**Assignment:** Everything from the line with "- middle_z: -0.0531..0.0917" down to the last line of the material below must be written out exactly. Leave out all other lines.

**Data block:**
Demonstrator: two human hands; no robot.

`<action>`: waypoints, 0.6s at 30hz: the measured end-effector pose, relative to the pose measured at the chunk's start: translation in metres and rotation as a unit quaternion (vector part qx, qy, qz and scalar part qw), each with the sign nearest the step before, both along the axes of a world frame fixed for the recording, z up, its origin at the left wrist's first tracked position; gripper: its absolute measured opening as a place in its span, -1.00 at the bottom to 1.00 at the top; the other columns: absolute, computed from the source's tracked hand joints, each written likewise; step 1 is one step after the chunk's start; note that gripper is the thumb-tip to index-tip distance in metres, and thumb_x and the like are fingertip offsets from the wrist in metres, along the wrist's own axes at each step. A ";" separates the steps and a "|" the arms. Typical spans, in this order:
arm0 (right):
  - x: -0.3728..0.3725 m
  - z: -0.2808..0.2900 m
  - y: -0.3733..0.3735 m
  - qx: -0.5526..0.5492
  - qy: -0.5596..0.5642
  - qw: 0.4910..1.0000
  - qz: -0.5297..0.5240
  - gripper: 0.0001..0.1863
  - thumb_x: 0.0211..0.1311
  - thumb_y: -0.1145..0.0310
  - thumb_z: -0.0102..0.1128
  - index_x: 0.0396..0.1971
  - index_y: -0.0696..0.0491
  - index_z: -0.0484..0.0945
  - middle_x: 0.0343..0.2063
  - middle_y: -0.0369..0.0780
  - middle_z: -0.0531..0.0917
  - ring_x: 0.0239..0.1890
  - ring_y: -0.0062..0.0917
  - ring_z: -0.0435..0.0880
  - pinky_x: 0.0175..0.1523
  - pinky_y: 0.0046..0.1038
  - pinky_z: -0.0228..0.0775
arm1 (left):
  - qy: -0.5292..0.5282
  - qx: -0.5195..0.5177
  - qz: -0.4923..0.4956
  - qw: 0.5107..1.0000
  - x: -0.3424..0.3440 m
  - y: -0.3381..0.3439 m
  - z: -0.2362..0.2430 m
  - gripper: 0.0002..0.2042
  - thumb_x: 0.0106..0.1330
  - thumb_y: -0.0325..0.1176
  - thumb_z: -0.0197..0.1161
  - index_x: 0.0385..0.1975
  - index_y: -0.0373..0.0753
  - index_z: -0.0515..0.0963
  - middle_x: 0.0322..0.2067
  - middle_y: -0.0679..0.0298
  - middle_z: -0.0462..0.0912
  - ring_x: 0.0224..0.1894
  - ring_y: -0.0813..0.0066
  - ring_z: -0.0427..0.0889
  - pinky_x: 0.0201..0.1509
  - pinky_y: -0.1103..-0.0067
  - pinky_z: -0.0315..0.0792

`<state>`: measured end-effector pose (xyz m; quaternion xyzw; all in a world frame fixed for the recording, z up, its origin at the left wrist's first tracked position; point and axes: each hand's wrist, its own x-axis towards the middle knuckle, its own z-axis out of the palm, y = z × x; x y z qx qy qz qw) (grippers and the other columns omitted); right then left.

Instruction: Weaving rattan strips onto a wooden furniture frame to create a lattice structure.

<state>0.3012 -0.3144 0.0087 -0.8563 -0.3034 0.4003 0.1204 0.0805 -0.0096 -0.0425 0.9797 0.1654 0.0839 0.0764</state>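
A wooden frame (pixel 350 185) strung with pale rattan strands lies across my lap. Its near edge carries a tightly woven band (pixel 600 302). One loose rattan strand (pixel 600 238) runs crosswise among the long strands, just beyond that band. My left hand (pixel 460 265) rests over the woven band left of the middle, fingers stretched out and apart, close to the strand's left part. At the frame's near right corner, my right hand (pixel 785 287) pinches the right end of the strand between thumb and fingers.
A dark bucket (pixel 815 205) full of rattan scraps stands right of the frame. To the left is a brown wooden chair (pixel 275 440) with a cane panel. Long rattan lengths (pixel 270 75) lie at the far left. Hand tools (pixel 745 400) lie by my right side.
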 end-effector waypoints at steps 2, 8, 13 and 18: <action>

**Reply:**
  - middle_z: -0.0531..0.0917
  - ring_x: 0.0239..0.1890
  - ring_y: -0.0062..0.0917
  - ring_z: -0.0435..0.0880
  - pinky_x: 0.0175..0.1523
  - pinky_y: 0.0046..0.1038
  - pinky_z: -0.0228..0.0775
arm1 (left):
  - qy: -0.5292..0.5282
  - qx: -0.5195..0.5177
  - qz: -0.4923..0.4956
  - qw: 0.5107..1.0000
  - x: -0.3424..0.3440 m
  - y: -0.3381..0.3439 m
  - z: -0.2362..0.2430 m
  - gripper: 0.0002..0.2042
  - thumb_x: 0.0106..0.1330
  - thumb_y: -0.0325..0.1176
  - thumb_z: -0.0197..0.1161
  - index_x: 0.0385..0.1975
  - index_y: -0.0373..0.0753
  - index_z: -0.0515..0.0963
  - middle_x: 0.0322..0.2067
  - middle_y: -0.0679..0.0298
  - middle_z: -0.0462..0.0912
  - ring_x: 0.0224..0.1894
  - ring_y: -0.0813..0.0066
  - ring_z: -0.0427..0.0889
  - pinky_x: 0.0201..0.1509
  - pinky_y: -0.1103..-0.0067
  - pinky_z: -0.0315..0.0792

`<state>`: measured end-effector pose (xyz m; quaternion xyzw; all in a world frame fixed for the recording, z up, its origin at the left wrist's first tracked position; point and axes: each hand's wrist, its own x-axis towards the middle knuckle, its own z-axis out of the palm, y = z × x; x y z qx qy qz qw) (grippers and the other columns omitted); right then left.

Instruction: Weaving rattan strips onto a wooden furniture frame to create a lattice structure.

<state>0.3012 -0.3144 0.0087 -0.8563 -0.3034 0.4003 0.1204 0.0805 -0.0096 -0.0425 0.9797 0.1654 0.0839 0.0764</state>
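A wooden frame (pixel 350 185) strung with pale rattan strands lies across my lap. Its near edge carries a tightly woven band (pixel 600 302). One loose rattan strand (pixel 600 238) runs crosswise among the long strands, just beyond that band. My left hand (pixel 460 265) rests over the woven band left of the middle, fingers stretched out and apart, close to the strand's left part. At the frame's near right corner, my right hand (pixel 785 287) pinches the right end of the strand between thumb and fingers.
A dark bucket (pixel 815 205) full of rattan scraps stands right of the frame. To the left is a brown wooden chair (pixel 275 440) with a cane panel. Long rattan lengths (pixel 270 75) lie at the far left. Hand tools (pixel 745 400) lie by my right side.
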 end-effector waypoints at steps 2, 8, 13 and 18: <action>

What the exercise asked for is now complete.